Contribution: semisync_bugfix.patch (application/octet-stream, text), 922 bytes.
[7 Feb 2024 8:24]
MySQL Verification Team
Hello karry zhang, Thank you for your contribution. regards, Umesh
[23 Jul 2:01]
karry zhang
In the latest GA of MySQL 9.4, I noticed that the official released the following: Replication: During semisync replication, when the length of the binary log suffix exceeded six digits (.999999), so that the next log file became—for example—mysql-bin.1000000, the replication protocol unexpectedly changed from semisynchronous to asynchronous. Our thanks to Wuhao Cao for the contribution. (Bug #115861, Bug #37024069) I noticed that the fix patch I provided is basically the same as Wuhao Cao's, but the time I reported the bug and the time I fixed it were earlier than Wuhao Cao, but the official did not accept my fix, which made me very disappointed. In addition, I noticed that many of the bugs I reported and the fixes did not attract the official's attention, which is unacceptable for a developer who has been focusing on MySQL kernel development for many years.
[23 Jul 2:01]
karry zhang
In the latest GA of MySQL 9.4, I noticed that the official released the following: Replication: During semisync replication, when the length of the binary log suffix exceeded six digits (.999999), so that the next log file became—for example—mysql-bin.1000000, the replication protocol unexpectedly changed from semisynchronous to asynchronous. Our thanks to Wuhao Cao for the contribution. (Bug #115861, Bug #37024069) I noticed that the fix patch I provided is basically the same as Wuhao Cao's, but the time I reported the bug and the time I fixed it were earlier than Wuhao Cao, but the official did not accept my fix, which made me very disappointed.
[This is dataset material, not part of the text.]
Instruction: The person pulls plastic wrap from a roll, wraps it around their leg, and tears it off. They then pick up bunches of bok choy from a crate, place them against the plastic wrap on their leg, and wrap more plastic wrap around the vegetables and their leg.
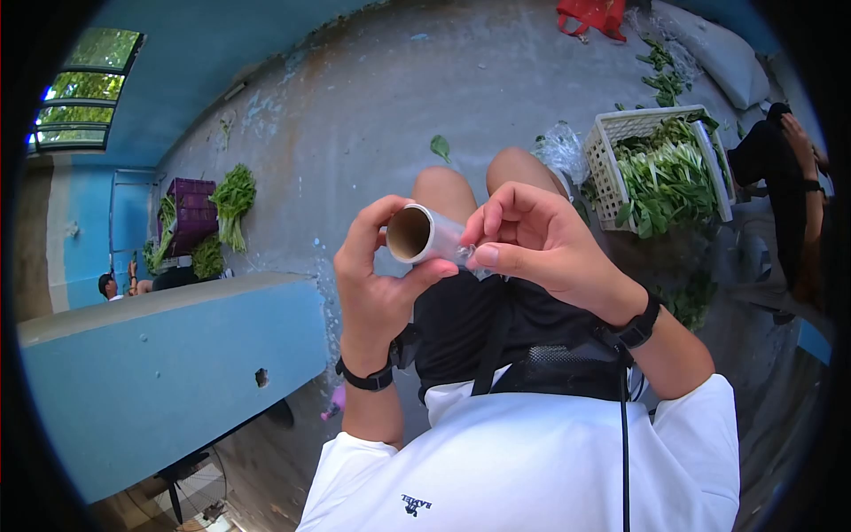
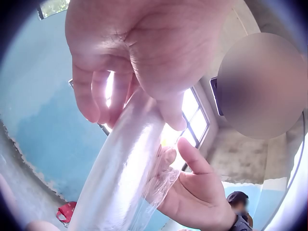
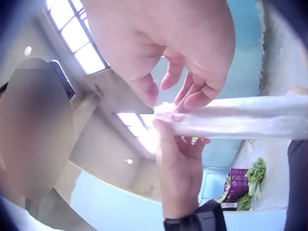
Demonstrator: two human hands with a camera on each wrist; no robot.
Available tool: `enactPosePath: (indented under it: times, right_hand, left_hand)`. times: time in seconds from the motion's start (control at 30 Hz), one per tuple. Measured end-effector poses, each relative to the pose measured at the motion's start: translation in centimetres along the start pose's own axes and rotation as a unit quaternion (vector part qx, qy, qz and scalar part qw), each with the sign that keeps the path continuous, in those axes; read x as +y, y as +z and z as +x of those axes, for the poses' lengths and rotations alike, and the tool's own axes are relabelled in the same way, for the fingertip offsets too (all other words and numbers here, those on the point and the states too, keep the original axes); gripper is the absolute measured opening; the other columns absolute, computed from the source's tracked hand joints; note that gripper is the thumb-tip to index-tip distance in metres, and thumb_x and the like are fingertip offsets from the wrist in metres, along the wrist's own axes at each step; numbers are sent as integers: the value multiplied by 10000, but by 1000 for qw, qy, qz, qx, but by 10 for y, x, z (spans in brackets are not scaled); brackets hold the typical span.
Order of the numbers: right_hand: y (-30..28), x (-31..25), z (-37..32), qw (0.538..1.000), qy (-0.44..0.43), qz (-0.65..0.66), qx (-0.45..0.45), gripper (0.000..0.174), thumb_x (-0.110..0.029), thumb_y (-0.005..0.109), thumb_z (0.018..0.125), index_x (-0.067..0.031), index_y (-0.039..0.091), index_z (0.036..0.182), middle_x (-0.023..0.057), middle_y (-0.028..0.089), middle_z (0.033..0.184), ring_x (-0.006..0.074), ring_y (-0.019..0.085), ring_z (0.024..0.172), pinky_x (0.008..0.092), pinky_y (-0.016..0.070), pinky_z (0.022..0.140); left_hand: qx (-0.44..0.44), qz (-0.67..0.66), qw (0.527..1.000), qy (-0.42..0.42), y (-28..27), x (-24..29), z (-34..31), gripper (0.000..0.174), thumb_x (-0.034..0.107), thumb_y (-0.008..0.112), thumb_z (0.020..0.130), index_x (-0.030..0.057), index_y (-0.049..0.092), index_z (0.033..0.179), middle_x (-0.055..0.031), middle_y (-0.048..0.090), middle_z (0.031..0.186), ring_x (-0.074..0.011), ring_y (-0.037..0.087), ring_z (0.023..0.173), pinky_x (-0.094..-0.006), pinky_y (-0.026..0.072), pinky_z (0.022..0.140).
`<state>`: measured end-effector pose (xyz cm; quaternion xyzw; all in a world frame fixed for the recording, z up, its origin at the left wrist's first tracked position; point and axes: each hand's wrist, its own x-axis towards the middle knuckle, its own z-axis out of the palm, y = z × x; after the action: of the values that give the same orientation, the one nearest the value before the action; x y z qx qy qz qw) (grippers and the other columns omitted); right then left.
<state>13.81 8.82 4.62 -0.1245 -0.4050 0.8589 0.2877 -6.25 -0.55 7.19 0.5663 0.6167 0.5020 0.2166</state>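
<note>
A roll of clear plastic film (image 2: 120, 173) on a brown cardboard core (image 1: 406, 234) is held above the person's lap. The left hand (image 1: 372, 275) grips it near its open end, thumb on one side and fingers on the other. Close beside it, the right hand (image 1: 550, 248) pinches a crumpled bit of the film (image 1: 465, 254) between thumb and fingertips. In the left wrist view, a loose flap of film (image 2: 156, 195) spreads from the roll to the right hand. The right wrist view shows the roll (image 3: 255, 118) extending sideways below the right fingers.
A white crate (image 1: 606, 168) with leafy greens (image 1: 665, 168) stands on the floor at the right, beside crumpled clear plastic (image 1: 561, 149). At the left are a purple crate (image 1: 191, 217), more greens (image 1: 233, 204) and a blue ledge (image 1: 177, 372). Another person's arm (image 1: 808, 222) shows far right.
</note>
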Motion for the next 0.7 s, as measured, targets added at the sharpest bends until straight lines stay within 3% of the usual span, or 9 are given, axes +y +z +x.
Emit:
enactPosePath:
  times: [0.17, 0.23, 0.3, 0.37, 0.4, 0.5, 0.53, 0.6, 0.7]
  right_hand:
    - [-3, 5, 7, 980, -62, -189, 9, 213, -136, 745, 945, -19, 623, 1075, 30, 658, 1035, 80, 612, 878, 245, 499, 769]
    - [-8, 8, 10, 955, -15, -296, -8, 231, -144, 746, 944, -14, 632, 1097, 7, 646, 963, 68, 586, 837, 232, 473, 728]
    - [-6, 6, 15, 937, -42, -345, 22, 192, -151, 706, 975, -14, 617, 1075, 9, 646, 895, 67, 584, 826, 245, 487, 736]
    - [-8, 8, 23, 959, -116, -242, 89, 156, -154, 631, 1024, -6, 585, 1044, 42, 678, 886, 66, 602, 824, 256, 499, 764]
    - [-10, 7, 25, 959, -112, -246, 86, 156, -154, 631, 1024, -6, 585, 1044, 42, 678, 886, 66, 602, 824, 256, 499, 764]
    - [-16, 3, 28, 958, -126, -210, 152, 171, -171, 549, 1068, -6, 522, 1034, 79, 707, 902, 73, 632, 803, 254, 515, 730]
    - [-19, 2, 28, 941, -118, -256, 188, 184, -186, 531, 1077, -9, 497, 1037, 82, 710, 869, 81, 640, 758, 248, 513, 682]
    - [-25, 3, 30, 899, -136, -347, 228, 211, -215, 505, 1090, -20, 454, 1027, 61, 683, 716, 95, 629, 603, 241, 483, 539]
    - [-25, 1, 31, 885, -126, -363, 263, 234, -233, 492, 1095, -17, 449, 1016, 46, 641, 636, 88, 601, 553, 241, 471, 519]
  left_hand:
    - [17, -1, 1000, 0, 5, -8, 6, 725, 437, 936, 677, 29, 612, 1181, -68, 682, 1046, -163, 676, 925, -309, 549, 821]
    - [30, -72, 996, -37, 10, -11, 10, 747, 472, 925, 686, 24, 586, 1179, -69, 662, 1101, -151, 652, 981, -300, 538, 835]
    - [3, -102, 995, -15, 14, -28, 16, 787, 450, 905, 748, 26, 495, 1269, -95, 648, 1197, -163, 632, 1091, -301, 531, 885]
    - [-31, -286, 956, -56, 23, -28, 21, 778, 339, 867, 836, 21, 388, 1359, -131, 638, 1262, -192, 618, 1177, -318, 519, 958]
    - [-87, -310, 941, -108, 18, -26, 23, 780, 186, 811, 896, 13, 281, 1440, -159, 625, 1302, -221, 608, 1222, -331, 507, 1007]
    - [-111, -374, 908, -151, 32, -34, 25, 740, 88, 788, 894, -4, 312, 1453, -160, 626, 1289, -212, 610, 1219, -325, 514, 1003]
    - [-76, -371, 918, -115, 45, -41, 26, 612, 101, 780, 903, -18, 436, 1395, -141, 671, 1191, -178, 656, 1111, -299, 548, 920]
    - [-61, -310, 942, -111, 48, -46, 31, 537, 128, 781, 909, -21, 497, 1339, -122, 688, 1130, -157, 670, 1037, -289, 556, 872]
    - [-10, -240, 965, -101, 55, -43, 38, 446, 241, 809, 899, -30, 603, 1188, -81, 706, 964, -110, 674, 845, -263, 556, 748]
In addition, I noticed that many of the bugs I reported and the fixes did not attract the official's attention, which is unacceptable for a developer who has been focusing on MySQL kernel development for many years.
[30 Jul 6:55]
Edward Gilmore
Posted by developer: Fixed as part of 37024069 / 115861. Added the following note to the MySQL Server 8.0.43, 8.4.6, and 9.4.0 release notes: During semisync replication, when the length of the binary log suffix exceeded six digits (.999999), so that the next log file became--for example--mysql-bin.1000000, the replication protocol unexpectedly changed from semisynchronous to asynchronous. Our thanks to Wuhao Cao and Karry Zhang and the team at Alibaba for the contribution.
[30 Jul 7:58]
Nuno Carvalho
Hello Karry Zhang, There was a mistake on the handling of this bug which led to its absence from the community contributions. This omission was fixed, being the bug report and release notes updated. We apologise for the inconvenience. Best regards, Nuno Carvalho
[1 Aug 8:13]
karry zhang
Thank you Edward Gilmore and Nuno Carvalho. I sincerely hope that the other bugs I found will be fixed in future versions, and I look forward to continuing to communicate with you in the future.